Vaadin data provider with Elasticsearch

Is there any good example or topic on using Vaadin data provider and lazy loading with Elasticsearch for large data sources?
Currently and back, in last couple of years and Vaadin versions, somehow, spotlight was always on lazy loading and scrolling large number of data in grid or any other component with data source using data provider. Loading large data sources and scrolling lazy e.g. application logs can be very difficult and almost unusable from relational database.

This is why other data sources must be considered as NoSql (document oriented) databases. One of the most used is Elasticsearch and currently we are trying to switch one of our largest db (MySql) table in production to new index in Elasticsearch, but at the very start we run up against problem in lazy loading Vaadin grid with more than 10k rows.

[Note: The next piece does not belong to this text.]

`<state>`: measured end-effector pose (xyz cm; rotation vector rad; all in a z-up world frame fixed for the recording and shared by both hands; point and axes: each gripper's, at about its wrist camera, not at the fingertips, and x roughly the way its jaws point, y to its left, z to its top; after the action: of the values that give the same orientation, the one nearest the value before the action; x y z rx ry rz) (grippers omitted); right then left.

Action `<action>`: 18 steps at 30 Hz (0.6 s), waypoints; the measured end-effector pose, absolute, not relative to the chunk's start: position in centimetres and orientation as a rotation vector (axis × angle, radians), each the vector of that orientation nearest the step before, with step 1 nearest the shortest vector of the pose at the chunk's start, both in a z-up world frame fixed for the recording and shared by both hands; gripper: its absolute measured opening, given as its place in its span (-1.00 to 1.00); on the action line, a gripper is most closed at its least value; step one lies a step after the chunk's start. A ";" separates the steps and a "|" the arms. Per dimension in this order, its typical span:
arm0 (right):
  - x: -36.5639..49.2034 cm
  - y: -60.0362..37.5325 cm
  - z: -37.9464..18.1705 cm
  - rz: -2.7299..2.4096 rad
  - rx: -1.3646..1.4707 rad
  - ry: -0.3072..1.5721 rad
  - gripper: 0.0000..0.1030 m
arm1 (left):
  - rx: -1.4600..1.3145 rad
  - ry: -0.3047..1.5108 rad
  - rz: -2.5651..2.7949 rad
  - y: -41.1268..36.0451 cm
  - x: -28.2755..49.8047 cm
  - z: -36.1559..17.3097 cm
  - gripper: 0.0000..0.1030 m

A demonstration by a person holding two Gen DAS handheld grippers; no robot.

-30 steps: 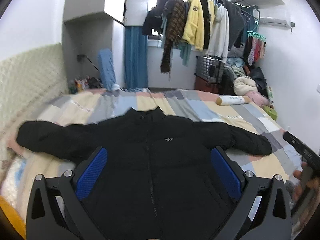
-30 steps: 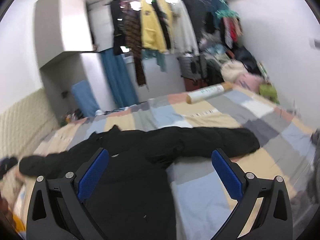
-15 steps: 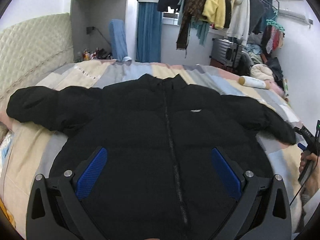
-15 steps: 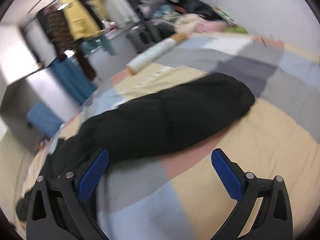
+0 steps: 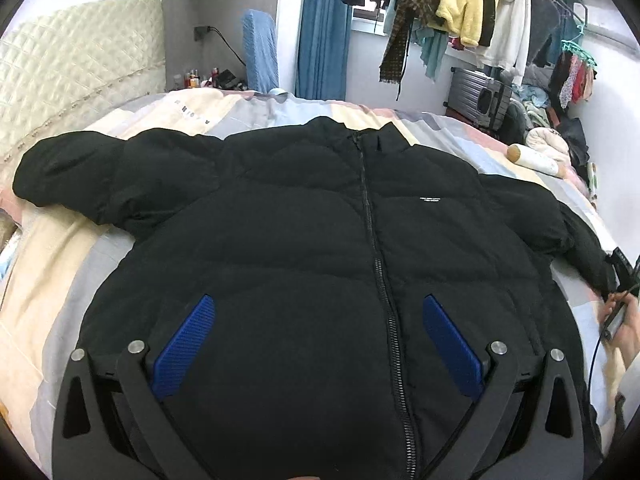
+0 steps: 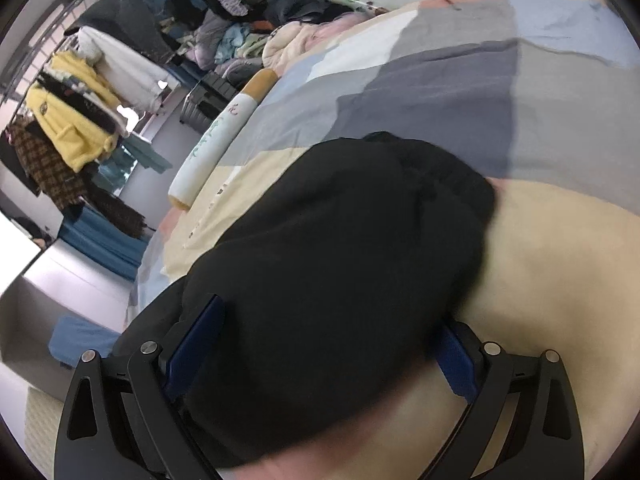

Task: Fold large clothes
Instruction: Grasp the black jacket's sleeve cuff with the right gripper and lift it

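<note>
Across the bed [image 5: 60, 280], with its patchwork cover of cream, grey, pale blue and pink blocks, I've got the black puffer jacket [image 5: 320, 240] lying flat, zipped, sleeves spread to 9 and 3 o'clock. My left gripper [image 5: 318, 344] hovers over the jacket's lower front with its jaws wide apart, nothing in them. Over on the other cam, my right gripper [image 6: 320, 344] has the end of the right sleeve [image 6: 340, 260] sitting between its blue pads and the jaws are closing in; can't see them pinching it yet. Room's pretty cluttered: quilted headboard [image 5: 72, 72] at 10 o'clock, blue curtain [image 5: 324, 40] at 12, a rack of hanging clothes [image 5: 460, 8] at 1, a grey suitcase [image 5: 476, 92] below it, and a long roll pillow [image 6: 220, 136] along the bed's far edge.
</note>
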<state>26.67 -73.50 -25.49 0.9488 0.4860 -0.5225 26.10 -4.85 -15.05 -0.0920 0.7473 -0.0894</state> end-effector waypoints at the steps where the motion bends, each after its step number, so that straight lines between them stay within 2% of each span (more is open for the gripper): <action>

Data provider sending offset and limit all the time user use random scrolling but when offset is bigger than 10k elasticsearch throws an error in basic SearchRequest (we are using new RestHighLevelClient). There are some alternatives with scrollApi and search_after params but all of that is little hard to achieve with vaadin data providers.
Alternative is to switch to paged grid but just wonder if something like this is doable with simple lazy loading for grid and data provider?
It is very strange that nobody still hasn’t dealt with it here in some forum post or blog.

Hi Nemanja,

We are currently working on a set of changes that should make things somewhat better in some cases, but not sure if those would help this case.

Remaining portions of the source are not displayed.